Hoy —a tantos años de distancia ya, y para indignada ofuscación de alguno de mis amigos más esenciales y queridos— la salsa se halla menos próxima a la repisa de mis filias que de mis aversiones musicales. No obstante, podría aseverar que mi cabeza retiene intacta cada nota y cada sílaba de aquel Siembra de Blades y Colón, al que ahora estoy en condiciones de situar documentalmente como clásico y disco fundacional para la historia del género, sin que ello altere en lo más mínimo, ni a favor ni en contra, la íntima y ya perenne familiaridad entre nosotros. Puesto que dicha familiaridad no me queda circunscrita en exclusiva a título de privada prenda, sino que se trata de una seña colectiva, sostenida en contubernio con mis tres hermanas, Siembra suele constituir obligatoria escala en el repertorio musical base de nuestras reuniones; apenas poco más.
Por el contrario, hace ya más de una década que Los Vengadores pasaron a convertirse otra vez para mí en obligada referencia cotidiana. Gracias al entusiasta, obsesivo, machacón asedio de mi hijo; o gracias a la añeja fidelidad que en nostálgica y alevosa estafeta al nacer le pasé; o gracias al repunte comercial y mediático de una industria que al terminar el milenio pasado parecía en vísperas de extinción, pero a la vuelta del siglo devino otra vez omnipresente suvenir global. Supongo que hay que atribuírselo en equitativa proporción a los tres factores conjugados.
A veces vuelvo a mirar con mi hijo los capítulos de la hasta ahora todavía penúltima serie animada de Los Vengadores; para mí reciente, pero seguro ya vieja por ya no nueva para la inmensa mayoría de sus consumidores presentes y pretéritos. Un producto ya superado y —por lo tanto— caduco, dirán sus detractores; un clásico, dirán sus fans. Los héroes más poderosos del planeta, clama el correspondiente slogan introductorio. Y llega a suceder entonces que en la pantalla de la televisión aparece Kang, conquistador no de planetas ni de galaxias sino de tiempos. Dada su potestad, sus atributos y sus poderes, al desplazarse a través de múltiples líneas temporales: los ojos de Kang podrían volver a contemplar de modo directo cada instante fugaz que ya hubieran previamente contemplado, la piel de Kang podría volver a palpar efímeras tonalidades y texturas que ya había palpado, la boca de Kang podría volver a probar brevísimos sabores que creía perdidos. Sólo que los supervillanos en general, y los conquistadores cósmicos en particular, son poco dados a semejantes sutilezas minimalistas, consagrados como se hallan siempre a las tentaciones y espejismos de la historia con mayúsculas.

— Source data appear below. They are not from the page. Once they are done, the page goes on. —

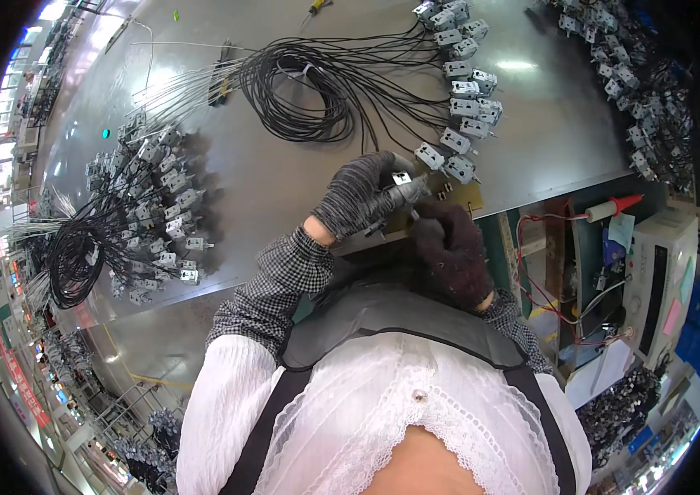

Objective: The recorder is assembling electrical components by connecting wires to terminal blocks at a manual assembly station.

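Observation:
My left hand (358,196), in a grey knitted glove, is closed on a small silver metal housing (401,178) at the near edge of the metal table. Close beside it, my right hand (456,257) wears a dark maroon glove. Its fingers are curled and slightly blurred, and what they grip is hidden. A yellowish plate with small upright pins (470,196) lies by both hands at the table edge. Just beyond them, similar metal housings (465,108) sit in a column, joined by thin black cables to a large coil (300,115).
Another bundle of cabled housings (148,198) lies on the left of the table, and a heap of them (626,91) at the far right. Pliers (219,78) lie behind the coil. At right stand a red test probe (614,208) with red wire and a pale instrument box (659,280).

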`<action>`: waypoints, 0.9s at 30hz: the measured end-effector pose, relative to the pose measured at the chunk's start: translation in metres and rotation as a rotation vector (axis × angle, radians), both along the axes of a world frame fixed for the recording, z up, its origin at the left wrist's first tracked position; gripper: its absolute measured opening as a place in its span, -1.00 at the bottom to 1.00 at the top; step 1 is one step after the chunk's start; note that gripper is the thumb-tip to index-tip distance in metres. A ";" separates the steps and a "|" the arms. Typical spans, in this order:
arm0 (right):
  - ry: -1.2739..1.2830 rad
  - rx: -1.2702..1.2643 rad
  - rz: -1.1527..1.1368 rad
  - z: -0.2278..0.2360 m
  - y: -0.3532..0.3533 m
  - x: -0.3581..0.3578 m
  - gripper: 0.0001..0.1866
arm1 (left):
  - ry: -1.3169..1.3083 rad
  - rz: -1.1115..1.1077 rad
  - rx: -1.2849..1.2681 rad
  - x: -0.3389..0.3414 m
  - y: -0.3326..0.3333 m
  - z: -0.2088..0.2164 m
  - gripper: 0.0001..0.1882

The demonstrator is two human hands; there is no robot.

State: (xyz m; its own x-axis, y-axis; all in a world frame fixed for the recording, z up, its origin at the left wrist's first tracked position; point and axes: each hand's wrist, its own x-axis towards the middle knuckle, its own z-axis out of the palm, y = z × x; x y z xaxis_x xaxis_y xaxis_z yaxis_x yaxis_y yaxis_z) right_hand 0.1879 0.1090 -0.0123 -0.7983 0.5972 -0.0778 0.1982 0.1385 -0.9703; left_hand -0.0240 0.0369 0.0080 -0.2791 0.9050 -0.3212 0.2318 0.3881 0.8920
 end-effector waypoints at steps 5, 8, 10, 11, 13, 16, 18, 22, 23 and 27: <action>-0.059 0.268 -0.048 0.000 -0.005 -0.008 -0.72 | 0.095 0.000 0.127 0.004 -0.006 -0.015 -0.60; -0.039 -0.141 -0.092 0.007 -0.011 -0.005 -0.75 | 0.262 -0.083 0.129 0.003 -0.006 -0.013 -0.60; -0.053 -0.074 0.108 -0.001 -0.006 -0.001 -0.74 | -0.289 0.073 0.113 0.004 -0.008 -0.014 -0.60; -0.065 -0.014 0.317 -0.006 -0.006 0.001 -0.74 | -0.289 0.076 0.110 0.003 -0.010 -0.015 -0.60; -0.039 -0.038 0.301 -0.012 -0.008 0.006 -0.74 | -0.075 0.032 0.083 0.001 -0.013 -0.015 -0.61; 0.037 -0.093 0.233 -0.018 -0.007 0.008 -0.74 | 0.181 -0.051 0.111 0.002 -0.010 -0.008 -0.63; 0.064 -0.109 0.214 -0.009 -0.009 0.005 -0.73 | 0.148 -0.036 0.162 0.003 -0.013 -0.015 -0.59; -0.220 -0.075 -0.080 -0.002 -0.020 0.003 -0.75 | 0.241 0.015 0.211 0.014 -0.016 -0.020 -0.55; -0.268 -0.172 -0.118 -0.004 -0.021 0.003 -0.74 | 0.243 0.015 0.214 0.015 -0.016 -0.019 -0.55; -0.032 -0.016 0.258 -0.002 -0.005 0.009 -0.65 | 0.268 0.073 0.253 0.019 -0.017 -0.022 -0.55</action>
State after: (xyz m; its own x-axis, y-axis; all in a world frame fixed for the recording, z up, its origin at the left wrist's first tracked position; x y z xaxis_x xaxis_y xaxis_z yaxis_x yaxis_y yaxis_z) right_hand 0.1965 0.1044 -0.0138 -0.9212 0.3723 -0.1131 0.1887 0.1732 -0.9666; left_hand -0.0054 0.0201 -0.0137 -0.3895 0.9210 0.0036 0.4500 0.1869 0.8732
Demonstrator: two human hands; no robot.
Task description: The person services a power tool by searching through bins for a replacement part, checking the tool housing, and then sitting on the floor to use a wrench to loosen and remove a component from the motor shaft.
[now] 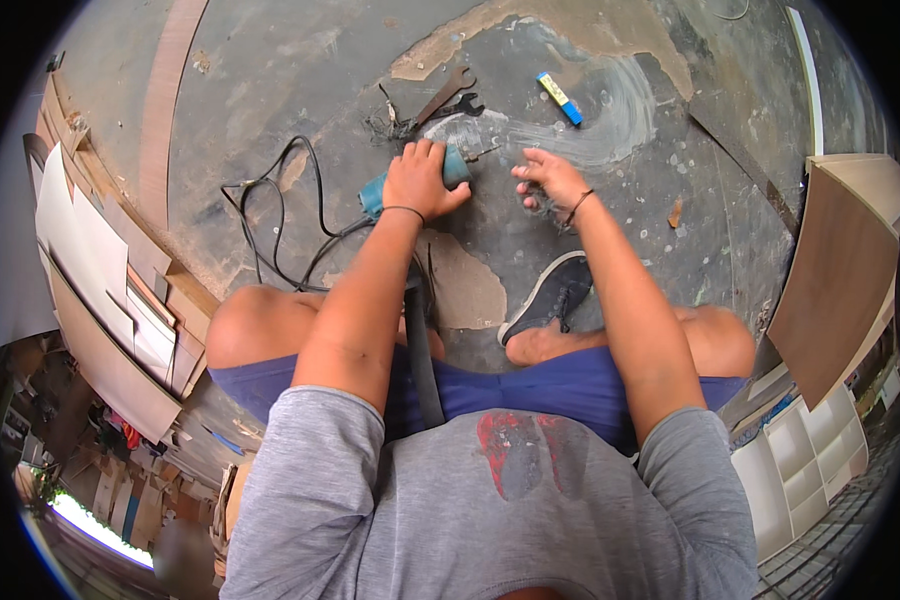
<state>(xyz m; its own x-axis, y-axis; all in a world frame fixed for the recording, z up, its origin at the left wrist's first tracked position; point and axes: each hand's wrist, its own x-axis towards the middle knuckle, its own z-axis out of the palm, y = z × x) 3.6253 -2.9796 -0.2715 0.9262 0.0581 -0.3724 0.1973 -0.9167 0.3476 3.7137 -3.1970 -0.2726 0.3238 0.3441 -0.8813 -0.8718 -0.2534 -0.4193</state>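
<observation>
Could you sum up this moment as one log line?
left hand: gripping teal power tool | right hand: holding dark fluff | floor: rusty wrench, dark wrench, blue-and-yellow box

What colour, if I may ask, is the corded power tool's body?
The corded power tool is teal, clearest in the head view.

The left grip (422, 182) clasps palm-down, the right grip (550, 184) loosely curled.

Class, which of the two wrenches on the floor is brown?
The upper open-end wrench, its open end reaching farther from the left hand; the lower wrench is black.
</observation>
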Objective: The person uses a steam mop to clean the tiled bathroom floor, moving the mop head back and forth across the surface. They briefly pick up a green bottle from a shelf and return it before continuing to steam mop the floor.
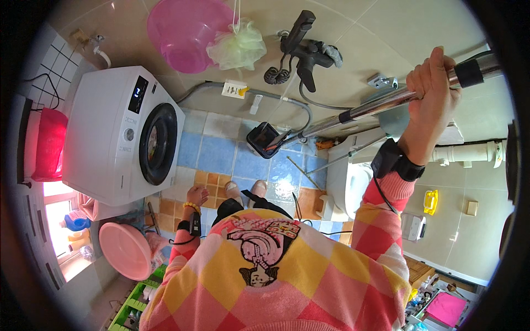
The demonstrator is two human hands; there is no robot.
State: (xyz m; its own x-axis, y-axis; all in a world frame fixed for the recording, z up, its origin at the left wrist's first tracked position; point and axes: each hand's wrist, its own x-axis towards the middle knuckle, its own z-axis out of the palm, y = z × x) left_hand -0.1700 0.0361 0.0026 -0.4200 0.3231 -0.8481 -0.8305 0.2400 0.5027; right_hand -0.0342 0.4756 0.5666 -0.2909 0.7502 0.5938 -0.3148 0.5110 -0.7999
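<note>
Left hand (197, 196), fingers loosely curled around nothing visible, hangs above the tiled floor (215, 154). Further right on that floor is a black bin (257, 148). At its right edge the lower end of a pole (381, 105) shows, contact unclear; it slants up rightward to the right hand (433, 91), wrapped around its upper part.

The pole (381, 105) is silver, black-banded — the sweater (292, 270), pink-and-yellow diamonds.
</note>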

Nada de lo cual me impide a mí ver cómo Kang irrumpe ahora mismo en el departamento que habitaba a mis once años, dispuesto a la batalla porque una de sus crono-computadoras se confundió al detectar por ahí, en la portada de alguna revista olvidada sobre el sofá, el perfil de Goliat y Ojo de Halcón. Ni imaginar con sacrílega licencia (los villanos cósmicos tampoco bailan salsa) que, al compás de la música que emerge de la bocina del tocadiscos, olvida de súbito las pendencias y se marca tres pasos guapachosos (“con fe /siembra-siembra y tú va a ve”). Y luego, sin dejar un solo instante de bailar, abre la puerta del departamento, baja la escalera, atraviesa el patio, traspone la reja principal. Y se pierde por las eternas calles de la Colonia Narvarte. Las manos siempre en los bolsillos de su gabán, pa que no sepan en cuál de ellas lleva el puñal irredento de la nostalgia.